I recently upgraded the NVIDIA driver from 515 to 535 (tried 525 as well) and noticed the bug while running clinfo and one of our applications using the new CUDA 12. clinfo
and the application are run inside a docker container. These issues are not there when running natively.

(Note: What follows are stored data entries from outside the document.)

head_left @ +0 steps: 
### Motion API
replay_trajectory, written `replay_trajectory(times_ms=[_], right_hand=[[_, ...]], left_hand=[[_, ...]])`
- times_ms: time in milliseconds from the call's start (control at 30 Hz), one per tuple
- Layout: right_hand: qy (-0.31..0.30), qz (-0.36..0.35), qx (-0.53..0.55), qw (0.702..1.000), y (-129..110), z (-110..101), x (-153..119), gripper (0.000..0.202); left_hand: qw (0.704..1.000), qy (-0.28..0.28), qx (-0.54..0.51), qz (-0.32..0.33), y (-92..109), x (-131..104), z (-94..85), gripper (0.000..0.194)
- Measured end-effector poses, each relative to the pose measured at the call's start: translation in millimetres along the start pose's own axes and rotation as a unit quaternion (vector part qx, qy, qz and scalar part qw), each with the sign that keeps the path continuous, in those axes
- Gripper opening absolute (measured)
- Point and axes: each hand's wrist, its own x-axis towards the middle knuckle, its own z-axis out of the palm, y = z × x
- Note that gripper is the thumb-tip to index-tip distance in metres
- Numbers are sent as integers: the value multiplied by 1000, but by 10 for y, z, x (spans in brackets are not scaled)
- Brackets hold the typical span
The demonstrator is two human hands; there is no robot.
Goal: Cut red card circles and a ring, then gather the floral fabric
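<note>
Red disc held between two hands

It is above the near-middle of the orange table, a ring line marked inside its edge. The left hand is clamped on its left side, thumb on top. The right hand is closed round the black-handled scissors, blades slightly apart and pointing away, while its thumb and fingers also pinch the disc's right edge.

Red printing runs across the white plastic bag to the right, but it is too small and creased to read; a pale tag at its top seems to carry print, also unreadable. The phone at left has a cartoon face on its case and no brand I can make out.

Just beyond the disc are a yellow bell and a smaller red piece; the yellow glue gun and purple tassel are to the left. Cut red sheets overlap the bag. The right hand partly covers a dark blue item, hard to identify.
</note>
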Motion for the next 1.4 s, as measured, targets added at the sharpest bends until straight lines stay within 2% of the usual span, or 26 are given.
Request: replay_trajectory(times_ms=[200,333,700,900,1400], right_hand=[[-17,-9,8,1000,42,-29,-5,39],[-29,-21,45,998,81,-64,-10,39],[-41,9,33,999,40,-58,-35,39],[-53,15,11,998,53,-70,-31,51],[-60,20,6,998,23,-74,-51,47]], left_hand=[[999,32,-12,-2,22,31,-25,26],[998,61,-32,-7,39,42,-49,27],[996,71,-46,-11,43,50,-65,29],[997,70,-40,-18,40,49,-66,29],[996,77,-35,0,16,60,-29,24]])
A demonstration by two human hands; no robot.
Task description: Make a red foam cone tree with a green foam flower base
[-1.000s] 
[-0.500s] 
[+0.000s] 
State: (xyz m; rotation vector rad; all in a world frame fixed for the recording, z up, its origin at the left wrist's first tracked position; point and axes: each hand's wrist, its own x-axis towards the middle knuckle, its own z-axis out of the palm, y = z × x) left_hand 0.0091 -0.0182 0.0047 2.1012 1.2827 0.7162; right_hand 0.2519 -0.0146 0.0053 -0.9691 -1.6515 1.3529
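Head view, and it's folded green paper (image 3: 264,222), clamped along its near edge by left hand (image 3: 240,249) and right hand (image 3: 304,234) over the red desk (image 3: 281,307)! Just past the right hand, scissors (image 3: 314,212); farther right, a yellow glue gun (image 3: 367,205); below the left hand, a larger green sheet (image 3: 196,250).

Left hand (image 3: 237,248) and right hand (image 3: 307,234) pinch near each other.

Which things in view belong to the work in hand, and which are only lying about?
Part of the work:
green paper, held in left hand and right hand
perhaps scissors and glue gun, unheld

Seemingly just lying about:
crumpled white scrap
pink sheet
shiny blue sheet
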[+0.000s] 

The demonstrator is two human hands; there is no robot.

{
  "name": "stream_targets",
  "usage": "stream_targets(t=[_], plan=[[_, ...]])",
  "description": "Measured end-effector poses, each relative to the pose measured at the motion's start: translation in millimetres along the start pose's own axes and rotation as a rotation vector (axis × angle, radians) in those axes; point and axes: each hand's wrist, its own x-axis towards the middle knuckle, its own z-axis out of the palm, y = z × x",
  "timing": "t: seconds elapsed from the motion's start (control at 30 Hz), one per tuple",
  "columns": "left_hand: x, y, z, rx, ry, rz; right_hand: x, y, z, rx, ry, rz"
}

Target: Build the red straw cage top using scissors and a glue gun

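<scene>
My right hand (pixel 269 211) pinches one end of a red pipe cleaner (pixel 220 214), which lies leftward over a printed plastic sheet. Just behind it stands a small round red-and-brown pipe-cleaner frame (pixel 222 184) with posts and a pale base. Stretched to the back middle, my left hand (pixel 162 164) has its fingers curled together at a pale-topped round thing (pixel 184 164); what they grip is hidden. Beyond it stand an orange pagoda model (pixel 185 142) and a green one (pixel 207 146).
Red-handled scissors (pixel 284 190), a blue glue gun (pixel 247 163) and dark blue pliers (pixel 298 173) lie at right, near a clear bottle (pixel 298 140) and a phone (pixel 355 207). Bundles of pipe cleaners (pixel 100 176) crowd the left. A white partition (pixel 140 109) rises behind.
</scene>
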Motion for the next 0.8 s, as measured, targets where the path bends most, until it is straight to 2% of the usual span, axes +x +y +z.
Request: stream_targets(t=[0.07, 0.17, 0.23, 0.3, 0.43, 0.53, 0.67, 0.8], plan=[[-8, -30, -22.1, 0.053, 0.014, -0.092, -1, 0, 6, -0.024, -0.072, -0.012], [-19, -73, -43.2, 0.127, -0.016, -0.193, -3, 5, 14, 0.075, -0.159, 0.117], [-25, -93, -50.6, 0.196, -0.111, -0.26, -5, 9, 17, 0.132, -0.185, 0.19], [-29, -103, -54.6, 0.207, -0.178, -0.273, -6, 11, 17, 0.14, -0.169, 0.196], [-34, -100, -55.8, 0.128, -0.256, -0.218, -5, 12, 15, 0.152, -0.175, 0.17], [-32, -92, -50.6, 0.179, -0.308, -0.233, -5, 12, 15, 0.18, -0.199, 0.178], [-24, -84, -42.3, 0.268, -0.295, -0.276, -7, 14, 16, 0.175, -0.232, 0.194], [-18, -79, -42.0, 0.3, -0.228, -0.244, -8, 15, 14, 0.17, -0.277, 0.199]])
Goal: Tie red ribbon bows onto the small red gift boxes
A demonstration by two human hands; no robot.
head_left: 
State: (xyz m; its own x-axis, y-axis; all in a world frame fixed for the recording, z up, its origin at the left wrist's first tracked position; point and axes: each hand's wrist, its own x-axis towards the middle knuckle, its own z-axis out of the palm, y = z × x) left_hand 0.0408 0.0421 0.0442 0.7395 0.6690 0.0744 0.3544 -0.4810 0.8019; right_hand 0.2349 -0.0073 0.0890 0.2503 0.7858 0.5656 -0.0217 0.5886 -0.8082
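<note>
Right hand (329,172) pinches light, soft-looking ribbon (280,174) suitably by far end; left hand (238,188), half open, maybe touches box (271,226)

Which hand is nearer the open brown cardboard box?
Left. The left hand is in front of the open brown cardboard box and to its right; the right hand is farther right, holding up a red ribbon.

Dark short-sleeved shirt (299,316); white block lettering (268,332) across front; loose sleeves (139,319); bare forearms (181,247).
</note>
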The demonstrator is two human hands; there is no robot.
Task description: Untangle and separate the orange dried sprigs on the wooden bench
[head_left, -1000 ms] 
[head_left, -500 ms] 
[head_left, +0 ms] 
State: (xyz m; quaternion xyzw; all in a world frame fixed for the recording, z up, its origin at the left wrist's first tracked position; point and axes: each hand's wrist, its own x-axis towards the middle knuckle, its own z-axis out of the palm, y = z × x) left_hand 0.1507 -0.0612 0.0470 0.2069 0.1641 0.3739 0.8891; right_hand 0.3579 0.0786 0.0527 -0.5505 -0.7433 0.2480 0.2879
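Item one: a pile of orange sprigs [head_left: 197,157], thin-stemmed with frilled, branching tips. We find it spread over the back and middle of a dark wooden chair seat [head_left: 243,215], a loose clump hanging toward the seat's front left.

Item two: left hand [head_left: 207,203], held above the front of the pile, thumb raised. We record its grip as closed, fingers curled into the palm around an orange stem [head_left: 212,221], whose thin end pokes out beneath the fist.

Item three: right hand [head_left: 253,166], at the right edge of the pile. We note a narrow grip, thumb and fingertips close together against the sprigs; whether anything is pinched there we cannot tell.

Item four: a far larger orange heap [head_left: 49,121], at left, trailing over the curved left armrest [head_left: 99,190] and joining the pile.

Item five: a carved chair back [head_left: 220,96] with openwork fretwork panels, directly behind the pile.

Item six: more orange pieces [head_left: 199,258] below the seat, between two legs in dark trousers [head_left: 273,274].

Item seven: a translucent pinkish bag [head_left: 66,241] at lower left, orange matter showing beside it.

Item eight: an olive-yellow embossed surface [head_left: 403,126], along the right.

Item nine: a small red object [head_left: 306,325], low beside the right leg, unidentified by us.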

This is the relevant clinfo
output:
Platform Name NVIDIA CUDA
Number of devices 1
Device Name NVIDIA RTX A4000
Device Vendor NVIDIA Corporation
Device Vendor ID 0x10de
Device Version OpenCL 3.0 CUDA
Device UUID 6fab8f10-ccd0-3111-3f1a-e8ea712c3184
Driver UUID 6fab8f10-ccd0-3111-3f1a-e8ea712c3184
Valid Device LUID No
Device LUID 0000-4000636c5f6b
Device Node Mask 0
Device Numeric Version 0xc00000 (3.0.0)
Driver Version 535.86.05
Device OpenCL C Version OpenCL C 1.2
Device OpenCL C all versions OpenCL C 0x400000 (1.0.0)
OpenCL C 0x401000 (1.1.0)
OpenCL C 0x402000 (1.2.0)
OpenCL C 0xc00000 (3.0.0)
Device OpenCL C features __opencl_c_fp64 0xc00000 (3.0.0)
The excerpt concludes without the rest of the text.